● INSTRUCTIONS FOR THE TASK
Copy the listing exactly; drop the pictures.

● INFORMATION SHOWN
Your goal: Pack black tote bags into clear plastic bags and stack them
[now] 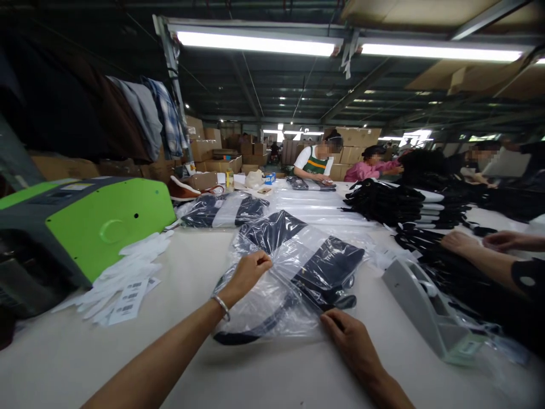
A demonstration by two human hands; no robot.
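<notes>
A clear plastic bag [279, 301] lies on the white table in front of me, with a folded black fabric item [327, 264] inside. A pale band crosses the item, and a dark strap [251, 332] curves along the bag's near left side. My left hand [249, 275], with a bracelet at the wrist, pinches the plastic near the bag's middle and draws creases towards its fingers. At the bag's near right edge, the thumb and fingers of my right hand [347, 335] are closed on the plastic.
A green and grey machine [110, 221] stands left, beside scattered printed labels [131, 298]. Another bagged black item [225, 209] lies behind. To the right are a grey tape dispenser [430, 307], black stacked goods [383, 204] and a co-worker's hands [462, 243]. Other people work farther back.
</notes>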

● WRITTEN RESPONSE
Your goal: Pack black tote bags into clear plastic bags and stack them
[now] 
A demonstration by two human hands; no robot.
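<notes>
A clear plastic bag [279, 301] lies on the white table in front of me, with a folded black fabric item [327, 264] inside. A pale band crosses the item, and a dark strap [251, 332] curves along the bag's near left side. My left hand [249, 275], with a bracelet at the wrist, pinches the plastic near the bag's middle and draws creases towards its fingers. At the bag's near right edge, the thumb and fingers of my right hand [347, 335] are closed on the plastic.
A green and grey machine [110, 221] stands left, beside scattered printed labels [131, 298]. Another bagged black item [225, 209] lies behind. To the right are a grey tape dispenser [430, 307], black stacked goods [383, 204] and a co-worker's hands [462, 243]. Other people work farther back.
</notes>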

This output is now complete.